Sessler Awarded UT Inventor of the Year

Professor of chemistry Jonathan Sessler has been named the 2016 UT Inventor of the Year for his prodigious work that contributed to groundbreaking new pharmaceuticals to fight cancer and a successful company, sold last year for billions of dollars.

Photo credit: Marsha Miller

Sessler's work has included a relentless pursuit of new cancer drugs, inspired by a diagnosis of lymphoma, while still a senior in college, and battling the disease once again in graduate school. The young Sessler was treated by then Stanford physician Dr. Richard A. Miller, who gave him an edict which would characterize Sessler's career since: "You're a chemist, find new cancer drugs." 

The Inventor of the Year award is given by UT Austin's Office of Technology Commercialization for outstanding work that produces practicable innovations.

Sessler and Miller would eventually collaborate in establishing the biotech firm Pharmacyclics, which would go on to be sold for $21 billion in 2015.

The firm was created to make the most of Sessler's discovery of a new class of molecules, named texaphyrins (for their origins at UT Austin) which were a larger version of the more common porphyrin structure. These molecules were found to preferentially accumulate in cancer cells, making them the perfect vehicle for cancer-specific medicine. The texaphyrins were large enough to store heavy elements in their core, which cause them to disrupt the self-repair process of cancer cells.

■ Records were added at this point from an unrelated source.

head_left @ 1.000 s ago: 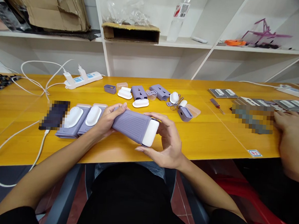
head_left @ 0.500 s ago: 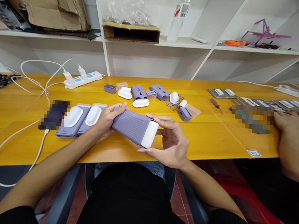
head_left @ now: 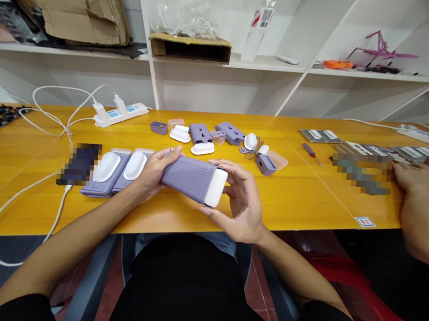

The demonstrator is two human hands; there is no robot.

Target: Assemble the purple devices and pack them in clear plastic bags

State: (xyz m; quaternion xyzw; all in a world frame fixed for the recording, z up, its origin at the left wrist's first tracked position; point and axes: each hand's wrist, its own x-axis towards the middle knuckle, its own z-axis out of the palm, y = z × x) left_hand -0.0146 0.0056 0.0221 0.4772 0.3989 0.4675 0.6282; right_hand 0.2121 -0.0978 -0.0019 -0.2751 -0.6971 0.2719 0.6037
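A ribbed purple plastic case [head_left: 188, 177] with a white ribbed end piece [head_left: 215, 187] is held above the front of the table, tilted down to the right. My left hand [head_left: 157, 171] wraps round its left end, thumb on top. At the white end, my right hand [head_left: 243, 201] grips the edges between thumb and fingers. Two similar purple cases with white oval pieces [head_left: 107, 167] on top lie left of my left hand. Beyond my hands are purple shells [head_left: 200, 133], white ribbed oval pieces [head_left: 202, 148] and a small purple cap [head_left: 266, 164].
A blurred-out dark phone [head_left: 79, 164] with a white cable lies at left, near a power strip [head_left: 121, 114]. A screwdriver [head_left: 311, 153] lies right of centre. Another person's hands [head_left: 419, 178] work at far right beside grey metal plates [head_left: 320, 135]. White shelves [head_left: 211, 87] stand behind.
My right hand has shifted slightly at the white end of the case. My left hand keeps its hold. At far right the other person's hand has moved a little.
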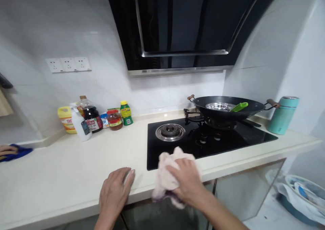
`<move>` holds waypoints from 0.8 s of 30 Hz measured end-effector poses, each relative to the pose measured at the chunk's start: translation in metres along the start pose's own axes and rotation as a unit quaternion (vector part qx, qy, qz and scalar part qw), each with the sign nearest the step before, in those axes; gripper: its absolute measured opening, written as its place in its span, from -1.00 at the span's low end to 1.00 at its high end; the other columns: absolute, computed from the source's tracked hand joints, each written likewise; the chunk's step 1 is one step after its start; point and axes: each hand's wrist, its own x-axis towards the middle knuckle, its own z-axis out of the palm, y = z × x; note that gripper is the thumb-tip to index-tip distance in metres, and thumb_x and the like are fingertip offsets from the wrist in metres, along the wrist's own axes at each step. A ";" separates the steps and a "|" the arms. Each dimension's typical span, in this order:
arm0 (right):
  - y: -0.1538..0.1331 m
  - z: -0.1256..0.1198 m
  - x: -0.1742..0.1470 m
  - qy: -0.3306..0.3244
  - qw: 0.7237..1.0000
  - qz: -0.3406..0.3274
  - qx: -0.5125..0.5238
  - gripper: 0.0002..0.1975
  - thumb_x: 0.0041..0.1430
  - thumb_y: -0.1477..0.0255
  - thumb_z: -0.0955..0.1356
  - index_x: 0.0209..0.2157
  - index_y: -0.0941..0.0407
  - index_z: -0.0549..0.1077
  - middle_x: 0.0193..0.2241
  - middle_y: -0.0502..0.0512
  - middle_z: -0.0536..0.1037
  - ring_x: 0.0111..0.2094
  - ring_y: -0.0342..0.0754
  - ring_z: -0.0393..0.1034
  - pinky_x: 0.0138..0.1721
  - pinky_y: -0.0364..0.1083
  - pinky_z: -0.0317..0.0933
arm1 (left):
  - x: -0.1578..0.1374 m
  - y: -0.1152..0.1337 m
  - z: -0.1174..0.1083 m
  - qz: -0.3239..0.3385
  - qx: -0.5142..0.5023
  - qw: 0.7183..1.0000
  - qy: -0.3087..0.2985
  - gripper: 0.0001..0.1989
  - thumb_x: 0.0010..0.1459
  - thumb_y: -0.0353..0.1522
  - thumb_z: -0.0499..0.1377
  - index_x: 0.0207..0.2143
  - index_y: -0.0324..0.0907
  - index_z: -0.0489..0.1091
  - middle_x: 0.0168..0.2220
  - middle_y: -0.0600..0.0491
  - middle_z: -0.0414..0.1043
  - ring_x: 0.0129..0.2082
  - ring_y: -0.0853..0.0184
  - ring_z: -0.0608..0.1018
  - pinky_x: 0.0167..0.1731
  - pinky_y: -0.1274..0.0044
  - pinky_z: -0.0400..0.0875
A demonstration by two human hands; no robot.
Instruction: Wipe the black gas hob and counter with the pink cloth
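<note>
Right hand [187, 177] grasps cloth [164, 175], bunched over front edges of hob [156, 152] and counter [111, 152]; left hand [114, 189] rests flat on counter, holding nothing. Work with cloth looks under way; how much is done or left, can't tell. Wok [223, 116], on hob, contains metal dish [217, 106] and green handle [239, 107]. Dark liquid in bottle [90, 114]; reddish-brown contents in jar [114, 120].

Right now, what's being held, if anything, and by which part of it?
The right hand holds the cloth by its bunched middle, from above; the left hand rests on the counter, holding nothing.
</note>
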 end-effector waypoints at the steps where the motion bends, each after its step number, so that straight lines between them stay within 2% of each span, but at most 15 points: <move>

The resulting drugs went through a tumultuous US Food and Drug Administration (FDA) approval process which ultimately failed. However with the use of additional innovative chemical compounds, Pharmacyclics produced Imbruvica, which was approved by the FDA for fighting blood cancer.

Outside of his industrial collaborations, Sessler has also paved the pathways to manifold advances in basic science through his work in organic chemistry. One example of pioneering work is his current research in self-assembling molecular machines. These are multiple-molecule systems which are initially in a non-active state, and can react to outside stimuli, such as light or a chemical, as a signal to assemble into the proper active state. This work has potential to become a promising drug delivery system, and Sessler's team has been working on the triggered release of chemical compounds from "molecular cages." In addition, this work could also be used to create self-healing biological materials.